You see, I am an ex newspaper journalist, and at journalism school they actually trained us be cynical. And therefore, as a trained cynic, healing services, on the rare occasions I went to them, raised a number of questions. And you may be able to relate to a few of these . . .
1. At healing services, you get people giving on the spot healing testimonies that aren’t exactly Lazarus coming back from the dead. Lazarus coming back from the dead is the sort of testimony I find impressive. People who come to the microphone and say: “Yeah, I just want to thank God, because I was resurrected from the dead about 5 minutes ago. I actually died last Tuesday, I’ve got my death certificate here, and I’ve been in the morgue since Wednesday, which is why I’m looking a bit pale, and anyway, my sisters, hi Mary, hi Martha, my sisters, brought my decomposing corpse here tonight in this coffin, and I just got resurrected from the dead. So I just want to thank God.” That kind of testimony would really get our attention. But by contrast, the sort of testimonies we tend to get in healing meetings seem just a tad underwhelming. For example, let’s imagine someone comes up on stage before the end of tonight’s meeting and they say: “I had pain in such and such a part of my body, I was prayed for and now it’s totally gone.” Everyone cheers. Now of course the cynic in me says: “Whoopee! Hold the front page.”

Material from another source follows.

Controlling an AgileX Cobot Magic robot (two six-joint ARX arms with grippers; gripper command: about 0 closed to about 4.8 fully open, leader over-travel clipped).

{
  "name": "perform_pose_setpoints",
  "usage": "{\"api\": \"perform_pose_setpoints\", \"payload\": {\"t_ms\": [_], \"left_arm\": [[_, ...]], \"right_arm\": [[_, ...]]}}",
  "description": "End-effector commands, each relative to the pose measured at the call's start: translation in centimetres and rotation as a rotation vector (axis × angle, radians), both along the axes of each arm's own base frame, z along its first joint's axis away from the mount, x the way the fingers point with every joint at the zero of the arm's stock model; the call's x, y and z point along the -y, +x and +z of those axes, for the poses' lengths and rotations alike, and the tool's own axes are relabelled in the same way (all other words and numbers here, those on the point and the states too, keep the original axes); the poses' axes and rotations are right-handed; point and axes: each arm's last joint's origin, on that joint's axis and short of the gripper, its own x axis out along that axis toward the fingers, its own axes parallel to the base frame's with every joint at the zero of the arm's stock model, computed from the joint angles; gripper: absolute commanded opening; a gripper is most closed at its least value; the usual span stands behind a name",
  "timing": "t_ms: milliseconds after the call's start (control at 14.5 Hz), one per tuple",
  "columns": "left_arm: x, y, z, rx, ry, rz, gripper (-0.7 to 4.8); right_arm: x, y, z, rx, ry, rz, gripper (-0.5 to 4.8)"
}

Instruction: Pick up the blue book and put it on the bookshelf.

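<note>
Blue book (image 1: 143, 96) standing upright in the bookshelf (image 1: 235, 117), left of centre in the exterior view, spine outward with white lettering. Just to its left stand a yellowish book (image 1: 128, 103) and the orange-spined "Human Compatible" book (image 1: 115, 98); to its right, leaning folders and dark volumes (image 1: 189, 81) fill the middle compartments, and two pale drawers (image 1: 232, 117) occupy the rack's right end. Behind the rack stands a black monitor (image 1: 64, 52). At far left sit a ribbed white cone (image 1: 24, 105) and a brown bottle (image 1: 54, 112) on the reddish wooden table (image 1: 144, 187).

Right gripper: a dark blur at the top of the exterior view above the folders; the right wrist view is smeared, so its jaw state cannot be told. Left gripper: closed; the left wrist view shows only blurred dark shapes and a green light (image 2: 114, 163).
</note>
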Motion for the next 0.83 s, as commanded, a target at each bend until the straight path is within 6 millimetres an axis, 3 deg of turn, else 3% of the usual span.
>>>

But, don’t worry. We don’t have to call every testimony an extraordinary miracle. We don’t have to say: “No way! She had a pain, and now the pain has gone. This is the most amazing miracle London has ever seen! Let’s get her over to Sky News straight away.”
The best testimonies, by definition, rarely come on the night of the meeting, they come weeks or months after the healing meeting, because, where necessary, by that time, you’ve got your documentation, you’ve got your doctor’s letter about what used to be wrong with you, and you’ve now also got your letter from the same doctor saying that there’s nothing wrong with you anymore.
But we won’t have documentation tonight, because I doubt anyone has come today with a doctor’s letter to prove how ill they are. Because I don’t know anyone who carries that sort of thing around with them. I mean can you imagine sitting in your seat at 4.30 this afternoon waiting for the meeting to start, and someone you’ve never met before arrives and sits next to you, and you introduce yourself by saying: “Oh Hi! I’m Pete” and they reply, “Mate, forget that, let me just prove to you how ill I am. Check out my doctor’s note. I carry it with me everywhere.”
I got this doctor’s letter faxed to me this week. Now this isn’t the best letter I could read to you, but it is the most recent, so I’m just keeping it real here.
A few months ago, I went speak at a meeting just like this one at a large church in Hastings. There were about 700 people there, and I prayed for a primary school age boy called Dylan, who was seeing an autistic spectrum disorder specialist. He was in an extremely bad way.
So I prayed that the autism would go in Jesus name, and that he’d be healed. Well, he was healed, and this week I received from Dylan’s mum a copy of the following letter from a consultant paediatrician at the Conquest Hospital in Hastings, which reads as follows . . .
Problem: Austic Spectrum Disorder, high functioning
“I was really pleased when I met Dylan to hear about his good progress since his last appointment. This has been associated with the improvement in his speech and language.
“Dylan’s [school report] was very good. He is interacting well with other children and is very popular. He is not possessive . . . and shares well.
“Dylan is not upset by change in routine and is not displaying obsessionality now. He displays good imaginative play and has shown very good aptitude for learning computer skills. Generally, Dylan is quite an easy child who does not have tantrums.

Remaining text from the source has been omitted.